Tuesday, December 19, 2017

Personal Shopper (2017)

Film: Personal Shopper (2017)
Stars: Kristen Stewart, Lars Eidinger, Nora von Waldstatten
Director: Olivier Assayas
Oscar History: No nominations, though Assayas took Best Director at Cannes.
Snap Judgment Ranking: 4/5 stars

Two years ago, I enjoyed one of the biggest surprises of 2015 (cinematically) very early on in the year with Clouds of Sils Maria, a beautiful treatise on aging, movie stardom, art, and the roles we play as we move throughout life.  It's a fascinating study, one that was directed by Olivier Assayas and featured as one of its stars Kristen Stewart, who has largely graduated from being the moody girl in Twilight to an actress well-celebrated by critics (she is consistently strong in work like On the Road, Still Alice, and best of all Sils Maria, which should have earned her her first Oscar nomination in my opinion).  When the two of them decided to reunite, I definitely wanted to seek out their picture, but poor timing on my part (and the inevitable "I have no money" tidings of March) reared their head, and so I haven't been able to catch Personal Shopper until this past weekend as I seek out the movies from 2017 I haven't watched yet in hopes of soon creating my year-end awards.  Considering how much I loved Sils Maria, I was interested to see what Assayas would bring out in Stewart with her taking the lead role.

(Spoilers Ahead) The movie centers once again on an assistant, Maureen (Stewart), who is the personal shopper of a celebrity named Kyra (von Waldstatten), whose career doesn't seem to be important, which may be yet another insight by Assayas, who had a lot to say about celebrity in his last picture.  Maureen has recently lost her twin brother Lewis to a heart condition they both share, and as both are mediums who believe in the spiritual world, they had made a promise to each other that whichever died first would try and communicate from beyond the grave to the still living sibling. The movie, thus, sets up a situation where we can't entirely tell if there's a supernatural presence or whether the strange happenings are something that is a manifestation of Stewart's grief over losing her brother.  In many ways the movie borrows from pictures like The Babadook or The Whisperers or L'Attesa, sometimes outwardly showing that the spirit world is alive, but never quite to the definitive point of knowing whether or not Maureen is actually interacting with her brother (or someone else using her grief to communicate from the beyond) or whether she's truly gone mad.

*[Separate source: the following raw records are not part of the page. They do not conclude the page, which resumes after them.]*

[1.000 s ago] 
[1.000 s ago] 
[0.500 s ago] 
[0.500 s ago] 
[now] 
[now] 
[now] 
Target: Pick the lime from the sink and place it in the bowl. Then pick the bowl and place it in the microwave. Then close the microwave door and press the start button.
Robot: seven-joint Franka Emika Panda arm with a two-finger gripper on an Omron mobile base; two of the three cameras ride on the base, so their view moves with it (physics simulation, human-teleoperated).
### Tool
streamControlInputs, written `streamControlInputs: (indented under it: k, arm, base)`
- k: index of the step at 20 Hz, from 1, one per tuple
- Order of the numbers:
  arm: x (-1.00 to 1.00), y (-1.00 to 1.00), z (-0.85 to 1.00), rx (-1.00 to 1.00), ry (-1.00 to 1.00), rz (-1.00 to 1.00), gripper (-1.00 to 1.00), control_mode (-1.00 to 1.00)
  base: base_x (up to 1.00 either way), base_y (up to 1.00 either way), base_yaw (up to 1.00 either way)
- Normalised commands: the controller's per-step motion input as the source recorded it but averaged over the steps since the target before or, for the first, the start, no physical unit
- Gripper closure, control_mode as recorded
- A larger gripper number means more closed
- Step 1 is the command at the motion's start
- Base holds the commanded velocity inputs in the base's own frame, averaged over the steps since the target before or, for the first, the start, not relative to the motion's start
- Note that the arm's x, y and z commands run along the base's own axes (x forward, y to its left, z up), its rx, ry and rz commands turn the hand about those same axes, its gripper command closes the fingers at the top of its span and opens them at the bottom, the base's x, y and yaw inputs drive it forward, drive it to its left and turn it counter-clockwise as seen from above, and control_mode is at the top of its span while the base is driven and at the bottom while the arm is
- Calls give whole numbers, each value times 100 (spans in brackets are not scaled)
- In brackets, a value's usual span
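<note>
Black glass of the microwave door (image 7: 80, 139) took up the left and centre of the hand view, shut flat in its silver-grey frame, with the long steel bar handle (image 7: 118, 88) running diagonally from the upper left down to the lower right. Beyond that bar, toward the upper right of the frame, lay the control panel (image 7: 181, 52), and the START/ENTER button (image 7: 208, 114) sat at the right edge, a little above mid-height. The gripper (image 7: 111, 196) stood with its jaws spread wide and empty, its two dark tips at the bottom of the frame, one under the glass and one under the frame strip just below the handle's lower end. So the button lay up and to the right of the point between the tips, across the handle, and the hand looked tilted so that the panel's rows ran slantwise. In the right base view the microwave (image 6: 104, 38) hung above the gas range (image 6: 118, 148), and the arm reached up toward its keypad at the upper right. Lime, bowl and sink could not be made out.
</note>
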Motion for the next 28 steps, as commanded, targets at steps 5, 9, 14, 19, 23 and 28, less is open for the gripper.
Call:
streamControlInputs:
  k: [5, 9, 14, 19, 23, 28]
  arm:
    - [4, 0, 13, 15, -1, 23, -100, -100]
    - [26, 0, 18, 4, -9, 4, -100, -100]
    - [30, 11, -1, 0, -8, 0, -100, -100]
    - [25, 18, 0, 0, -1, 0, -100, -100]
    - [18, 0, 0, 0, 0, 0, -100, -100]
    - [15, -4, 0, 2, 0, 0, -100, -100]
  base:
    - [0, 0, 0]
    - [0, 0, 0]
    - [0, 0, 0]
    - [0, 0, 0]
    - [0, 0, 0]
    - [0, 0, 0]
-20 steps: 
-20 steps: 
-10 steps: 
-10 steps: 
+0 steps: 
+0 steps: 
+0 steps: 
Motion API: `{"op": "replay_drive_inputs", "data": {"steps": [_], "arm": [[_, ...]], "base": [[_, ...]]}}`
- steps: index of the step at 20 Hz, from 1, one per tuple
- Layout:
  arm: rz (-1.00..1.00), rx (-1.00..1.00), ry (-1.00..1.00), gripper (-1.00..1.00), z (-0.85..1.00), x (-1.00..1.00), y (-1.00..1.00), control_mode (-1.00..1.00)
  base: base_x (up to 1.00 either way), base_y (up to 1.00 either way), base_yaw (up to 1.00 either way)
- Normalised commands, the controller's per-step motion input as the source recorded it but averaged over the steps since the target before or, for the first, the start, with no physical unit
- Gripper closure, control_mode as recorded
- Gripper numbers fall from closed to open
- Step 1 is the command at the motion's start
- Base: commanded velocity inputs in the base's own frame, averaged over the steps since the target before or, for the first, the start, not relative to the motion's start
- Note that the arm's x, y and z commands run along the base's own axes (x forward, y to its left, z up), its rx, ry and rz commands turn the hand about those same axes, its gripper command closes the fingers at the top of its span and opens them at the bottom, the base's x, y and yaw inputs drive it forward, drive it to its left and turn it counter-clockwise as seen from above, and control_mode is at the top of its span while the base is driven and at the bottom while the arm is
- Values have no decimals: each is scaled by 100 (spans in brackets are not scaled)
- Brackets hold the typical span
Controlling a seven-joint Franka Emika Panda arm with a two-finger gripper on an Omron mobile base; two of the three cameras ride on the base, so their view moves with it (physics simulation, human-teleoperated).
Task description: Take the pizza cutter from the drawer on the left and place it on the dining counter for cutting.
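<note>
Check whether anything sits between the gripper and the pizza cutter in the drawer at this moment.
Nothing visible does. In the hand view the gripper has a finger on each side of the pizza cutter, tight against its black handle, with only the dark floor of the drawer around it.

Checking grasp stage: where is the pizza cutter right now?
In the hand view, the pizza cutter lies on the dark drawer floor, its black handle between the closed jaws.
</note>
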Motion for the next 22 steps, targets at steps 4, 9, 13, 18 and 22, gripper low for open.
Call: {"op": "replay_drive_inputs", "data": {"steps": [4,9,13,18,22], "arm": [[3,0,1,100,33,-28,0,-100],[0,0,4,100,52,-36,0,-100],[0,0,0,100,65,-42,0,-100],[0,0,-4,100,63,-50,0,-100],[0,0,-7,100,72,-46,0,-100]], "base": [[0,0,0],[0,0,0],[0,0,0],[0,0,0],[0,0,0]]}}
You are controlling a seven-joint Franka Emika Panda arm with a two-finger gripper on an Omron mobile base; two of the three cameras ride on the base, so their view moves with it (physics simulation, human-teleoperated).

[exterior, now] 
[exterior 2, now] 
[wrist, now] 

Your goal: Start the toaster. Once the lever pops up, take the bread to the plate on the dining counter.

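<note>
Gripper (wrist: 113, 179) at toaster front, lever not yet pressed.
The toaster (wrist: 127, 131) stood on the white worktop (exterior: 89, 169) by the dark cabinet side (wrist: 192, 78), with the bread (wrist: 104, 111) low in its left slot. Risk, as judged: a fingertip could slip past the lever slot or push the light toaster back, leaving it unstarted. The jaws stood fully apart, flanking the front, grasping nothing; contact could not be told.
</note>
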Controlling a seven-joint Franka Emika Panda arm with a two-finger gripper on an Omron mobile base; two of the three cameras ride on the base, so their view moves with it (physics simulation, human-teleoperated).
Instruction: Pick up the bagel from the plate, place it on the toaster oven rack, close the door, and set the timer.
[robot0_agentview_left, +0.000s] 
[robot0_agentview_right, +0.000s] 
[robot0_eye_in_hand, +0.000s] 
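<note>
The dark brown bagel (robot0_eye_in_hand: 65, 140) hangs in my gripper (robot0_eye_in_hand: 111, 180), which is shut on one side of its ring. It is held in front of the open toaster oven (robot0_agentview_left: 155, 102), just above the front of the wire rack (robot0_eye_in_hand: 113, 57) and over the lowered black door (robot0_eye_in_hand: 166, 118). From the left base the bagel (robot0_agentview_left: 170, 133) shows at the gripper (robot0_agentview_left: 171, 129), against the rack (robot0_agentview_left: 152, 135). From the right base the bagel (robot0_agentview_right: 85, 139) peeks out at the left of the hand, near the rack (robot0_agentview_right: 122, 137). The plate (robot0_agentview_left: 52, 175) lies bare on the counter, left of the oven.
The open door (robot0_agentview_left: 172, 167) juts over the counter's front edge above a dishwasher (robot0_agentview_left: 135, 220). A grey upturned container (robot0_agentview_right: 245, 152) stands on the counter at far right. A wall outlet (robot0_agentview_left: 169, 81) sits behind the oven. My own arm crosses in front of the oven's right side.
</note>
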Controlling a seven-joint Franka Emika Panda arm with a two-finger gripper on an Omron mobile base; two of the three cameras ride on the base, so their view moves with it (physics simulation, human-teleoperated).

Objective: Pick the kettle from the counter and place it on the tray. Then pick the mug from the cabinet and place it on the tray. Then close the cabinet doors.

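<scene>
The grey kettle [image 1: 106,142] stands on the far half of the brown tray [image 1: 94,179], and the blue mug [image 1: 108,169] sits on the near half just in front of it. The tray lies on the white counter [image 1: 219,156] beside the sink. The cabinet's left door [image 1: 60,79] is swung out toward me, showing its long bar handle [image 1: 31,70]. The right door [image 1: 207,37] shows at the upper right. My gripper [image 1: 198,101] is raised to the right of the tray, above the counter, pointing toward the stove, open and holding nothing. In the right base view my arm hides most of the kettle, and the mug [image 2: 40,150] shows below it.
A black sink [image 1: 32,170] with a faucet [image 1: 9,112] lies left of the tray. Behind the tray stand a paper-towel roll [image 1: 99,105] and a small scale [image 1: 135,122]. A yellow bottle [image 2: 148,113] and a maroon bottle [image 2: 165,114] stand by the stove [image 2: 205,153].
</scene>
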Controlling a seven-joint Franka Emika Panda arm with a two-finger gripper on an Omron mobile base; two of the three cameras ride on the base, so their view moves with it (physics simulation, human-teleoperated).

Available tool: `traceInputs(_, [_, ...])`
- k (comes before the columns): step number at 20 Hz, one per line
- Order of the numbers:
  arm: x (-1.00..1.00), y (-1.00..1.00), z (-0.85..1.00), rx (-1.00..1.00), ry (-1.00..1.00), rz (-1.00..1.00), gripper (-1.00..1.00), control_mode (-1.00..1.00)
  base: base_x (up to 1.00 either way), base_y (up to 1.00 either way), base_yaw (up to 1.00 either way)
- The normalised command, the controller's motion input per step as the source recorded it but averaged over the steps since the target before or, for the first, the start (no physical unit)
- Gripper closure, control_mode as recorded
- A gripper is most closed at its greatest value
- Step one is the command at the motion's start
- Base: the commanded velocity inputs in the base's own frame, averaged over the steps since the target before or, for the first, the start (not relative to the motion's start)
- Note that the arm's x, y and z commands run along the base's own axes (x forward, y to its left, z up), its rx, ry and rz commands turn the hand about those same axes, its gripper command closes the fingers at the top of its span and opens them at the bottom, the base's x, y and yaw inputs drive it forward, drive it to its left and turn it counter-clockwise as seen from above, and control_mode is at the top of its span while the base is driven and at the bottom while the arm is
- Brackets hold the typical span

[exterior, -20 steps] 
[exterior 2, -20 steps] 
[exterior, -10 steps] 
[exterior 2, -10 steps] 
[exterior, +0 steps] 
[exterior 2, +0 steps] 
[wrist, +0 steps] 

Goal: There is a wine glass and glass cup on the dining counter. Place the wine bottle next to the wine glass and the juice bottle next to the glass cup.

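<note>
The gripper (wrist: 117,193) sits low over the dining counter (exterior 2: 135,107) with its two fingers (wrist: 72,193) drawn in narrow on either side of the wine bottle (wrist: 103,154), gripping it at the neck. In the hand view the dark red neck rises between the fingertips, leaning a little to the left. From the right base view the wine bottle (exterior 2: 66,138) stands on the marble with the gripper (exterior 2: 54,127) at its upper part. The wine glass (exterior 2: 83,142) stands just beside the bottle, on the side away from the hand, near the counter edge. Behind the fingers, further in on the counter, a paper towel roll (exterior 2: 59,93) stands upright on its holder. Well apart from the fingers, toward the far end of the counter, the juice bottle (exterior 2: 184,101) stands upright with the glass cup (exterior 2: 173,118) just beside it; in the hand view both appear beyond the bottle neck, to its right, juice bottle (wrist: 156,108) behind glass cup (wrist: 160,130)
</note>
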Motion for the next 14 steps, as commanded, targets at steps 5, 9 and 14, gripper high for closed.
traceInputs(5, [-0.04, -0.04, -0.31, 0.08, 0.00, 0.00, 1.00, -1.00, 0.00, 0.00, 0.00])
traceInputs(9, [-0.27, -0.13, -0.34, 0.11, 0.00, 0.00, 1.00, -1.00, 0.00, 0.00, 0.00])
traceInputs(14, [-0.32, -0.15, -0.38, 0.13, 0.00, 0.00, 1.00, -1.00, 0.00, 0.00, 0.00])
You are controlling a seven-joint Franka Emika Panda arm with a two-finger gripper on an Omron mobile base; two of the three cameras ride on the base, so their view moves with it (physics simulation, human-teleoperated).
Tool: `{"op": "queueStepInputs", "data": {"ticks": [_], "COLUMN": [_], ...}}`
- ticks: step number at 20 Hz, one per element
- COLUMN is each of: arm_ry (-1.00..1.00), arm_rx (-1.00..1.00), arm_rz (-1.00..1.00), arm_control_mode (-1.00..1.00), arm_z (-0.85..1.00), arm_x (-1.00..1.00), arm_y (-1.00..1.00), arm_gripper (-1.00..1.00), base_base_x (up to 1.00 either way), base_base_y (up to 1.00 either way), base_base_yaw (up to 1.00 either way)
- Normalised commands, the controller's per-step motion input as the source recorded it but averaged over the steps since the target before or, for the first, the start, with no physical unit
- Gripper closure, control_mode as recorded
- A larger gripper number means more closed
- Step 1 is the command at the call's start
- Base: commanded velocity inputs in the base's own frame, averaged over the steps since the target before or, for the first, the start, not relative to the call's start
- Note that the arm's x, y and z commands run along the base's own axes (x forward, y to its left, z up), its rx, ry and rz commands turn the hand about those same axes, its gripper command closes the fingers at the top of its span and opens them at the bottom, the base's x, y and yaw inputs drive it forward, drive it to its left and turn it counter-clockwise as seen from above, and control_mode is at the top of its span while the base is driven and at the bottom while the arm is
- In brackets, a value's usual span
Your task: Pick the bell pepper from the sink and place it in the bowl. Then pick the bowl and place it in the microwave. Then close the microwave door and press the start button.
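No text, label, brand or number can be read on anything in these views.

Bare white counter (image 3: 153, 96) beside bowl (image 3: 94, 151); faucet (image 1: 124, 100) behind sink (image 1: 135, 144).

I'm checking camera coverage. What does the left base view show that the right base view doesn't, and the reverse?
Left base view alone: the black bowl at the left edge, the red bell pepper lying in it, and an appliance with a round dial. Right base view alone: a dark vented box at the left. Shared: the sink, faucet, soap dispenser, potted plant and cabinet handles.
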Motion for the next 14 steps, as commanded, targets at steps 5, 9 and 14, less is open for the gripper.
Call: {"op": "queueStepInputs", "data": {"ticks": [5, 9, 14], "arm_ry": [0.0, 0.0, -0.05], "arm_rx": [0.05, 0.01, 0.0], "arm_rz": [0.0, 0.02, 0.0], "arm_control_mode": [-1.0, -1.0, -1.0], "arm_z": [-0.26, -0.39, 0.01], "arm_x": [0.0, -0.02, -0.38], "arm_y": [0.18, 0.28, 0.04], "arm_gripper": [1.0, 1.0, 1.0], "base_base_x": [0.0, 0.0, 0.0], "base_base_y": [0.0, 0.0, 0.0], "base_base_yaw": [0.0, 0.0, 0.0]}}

This juxtaposition and ambiguity may have tried some viewers' patience (I think it was one of those booed than cheered situations during the Cannes screenings), but I loved it.  Assayas is a director/writer of big ideas, and while he can't answer them (in the case of knowing definitively whether there's a beyond, no one can), he doesn't shy away from them by giving us concrete answers.  Even the most literal of mysteries, like the man that Maureen is texting with and convincing her to engage in reckless behavior (and then kills her boss), is never explicitly identified, though it's largely implied it's the celebrity's ex-boyfriend Ingo (Eidinger) who in an early scene in the picture makes a job pitch to Maureen.  The film's central themes of grief, sadness, and searching for meaning are felt throughout, and I tended to love it even when it was frustrating.

As for Stewart, this is another success.  While she's hardly a character actor (she is always playing some version of Kristen Stewart...Jessica Chastain she ain't), that's never been a problem for the likes of Cary Grant or Bette Davis, and isn't for Stewart, whose aloof movie star persona works here.  We get her channeling a lot of inner-sexuality in the way she did during points of Sils Maria and On the Road, and the ending scene, where she attempts one last time to communicate with her brother, perhaps realizing that she's started to go mad, is a doozy and well-played.  This doesn't have the stand-offish enigma of her character in Sils Maria, perhaps because none of her costars are remotely as talented as Juliette Binoche, but it's still another success from an actress once written off by the collective film world for being just a scowling girl in love with a vampire.